Struggling to breathe, Storm felt he was nearing the end. Tearfully, he and his wife said their goodbyes, before Storm lost consciousness.

“I don’t know how long I was unconscious, but the next thing I knew I was sitting next to the bed and I felt wonderful,” he recalled. “I felt better than I ever felt in my whole life. I was overjoyed, amazed, thrilled, excited. ... The next thing I noticed was that my senses were heightened. I could see better, hear better, taste better, feel better—much better than I ever had before.”

Storm performed a “reality check” on his body, feeling his way from his feet to his head. He felt “real.” He tried to communicate with his wife and ward mate; despite raising his voice and even yelling, they stared right through him.
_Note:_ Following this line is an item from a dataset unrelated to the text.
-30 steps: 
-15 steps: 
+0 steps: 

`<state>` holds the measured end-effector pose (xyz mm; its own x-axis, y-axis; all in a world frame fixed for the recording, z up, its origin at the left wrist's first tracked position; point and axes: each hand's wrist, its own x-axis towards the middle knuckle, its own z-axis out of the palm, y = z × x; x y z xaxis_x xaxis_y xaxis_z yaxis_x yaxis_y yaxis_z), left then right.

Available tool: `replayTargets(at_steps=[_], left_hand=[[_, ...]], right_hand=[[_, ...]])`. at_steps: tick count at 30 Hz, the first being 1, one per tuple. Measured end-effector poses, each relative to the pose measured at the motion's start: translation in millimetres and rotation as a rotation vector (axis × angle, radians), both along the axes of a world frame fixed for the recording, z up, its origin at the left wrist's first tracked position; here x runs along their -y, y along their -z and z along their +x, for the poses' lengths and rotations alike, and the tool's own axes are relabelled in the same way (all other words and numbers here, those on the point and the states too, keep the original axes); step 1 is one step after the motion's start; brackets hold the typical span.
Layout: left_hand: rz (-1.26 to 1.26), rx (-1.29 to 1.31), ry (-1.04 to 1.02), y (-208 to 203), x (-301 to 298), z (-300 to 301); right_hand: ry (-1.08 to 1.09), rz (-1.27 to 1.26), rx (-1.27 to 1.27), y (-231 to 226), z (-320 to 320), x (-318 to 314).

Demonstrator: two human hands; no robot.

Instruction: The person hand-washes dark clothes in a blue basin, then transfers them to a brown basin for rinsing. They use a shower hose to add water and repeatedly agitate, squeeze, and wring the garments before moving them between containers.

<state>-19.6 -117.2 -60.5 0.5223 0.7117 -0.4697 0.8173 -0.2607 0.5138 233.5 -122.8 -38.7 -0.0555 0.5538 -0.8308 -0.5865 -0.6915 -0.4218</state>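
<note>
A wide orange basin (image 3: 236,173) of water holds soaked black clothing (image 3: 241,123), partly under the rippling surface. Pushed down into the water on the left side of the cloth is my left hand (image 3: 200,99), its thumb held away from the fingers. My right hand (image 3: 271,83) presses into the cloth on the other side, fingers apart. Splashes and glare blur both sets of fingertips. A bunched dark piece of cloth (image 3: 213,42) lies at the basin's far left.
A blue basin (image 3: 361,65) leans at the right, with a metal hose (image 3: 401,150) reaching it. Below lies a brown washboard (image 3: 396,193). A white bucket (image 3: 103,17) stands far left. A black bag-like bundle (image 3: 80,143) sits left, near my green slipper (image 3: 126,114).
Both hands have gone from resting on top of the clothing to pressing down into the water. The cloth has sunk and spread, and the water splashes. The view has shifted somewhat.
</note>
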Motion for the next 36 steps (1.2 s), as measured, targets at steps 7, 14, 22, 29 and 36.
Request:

Next came a troubling vision: a lifeless body in the bed beside him.

“The sheet went up over the shoulders, the neck, and the head was turned away from me. I bent over and looked at the face of the body, and to my complete horror and surprise it looked like me,” he said.

The horror continued when Storm realized he was not alone in this realm of what he found out was the afterlife.

The Hell Realm

“I heard people calling me outside the room,” he said in a video testimony. “There was a group of people in the dark hallway, back in the shadows, maybe eight ... They said, ‘We know all about you, we’ve been waiting for you for a very long time, and it’s time for you to come with us.’”

Storm wanted to believe these were medics, but as he followed the group into a dark abyss their professional demeanor changed, their numbers increased, and their words became cruel, blasphemous, and mocking. Storm became scared and lost.

He said, “I’m going back!” But the figures wouldn’t have it, and they beat him into a crumpled heap on the floor. He found himself in a hellish place, and Storm was compelled to call out to Jesus, despite his atheism. He remembered the format from Sunday school as a child.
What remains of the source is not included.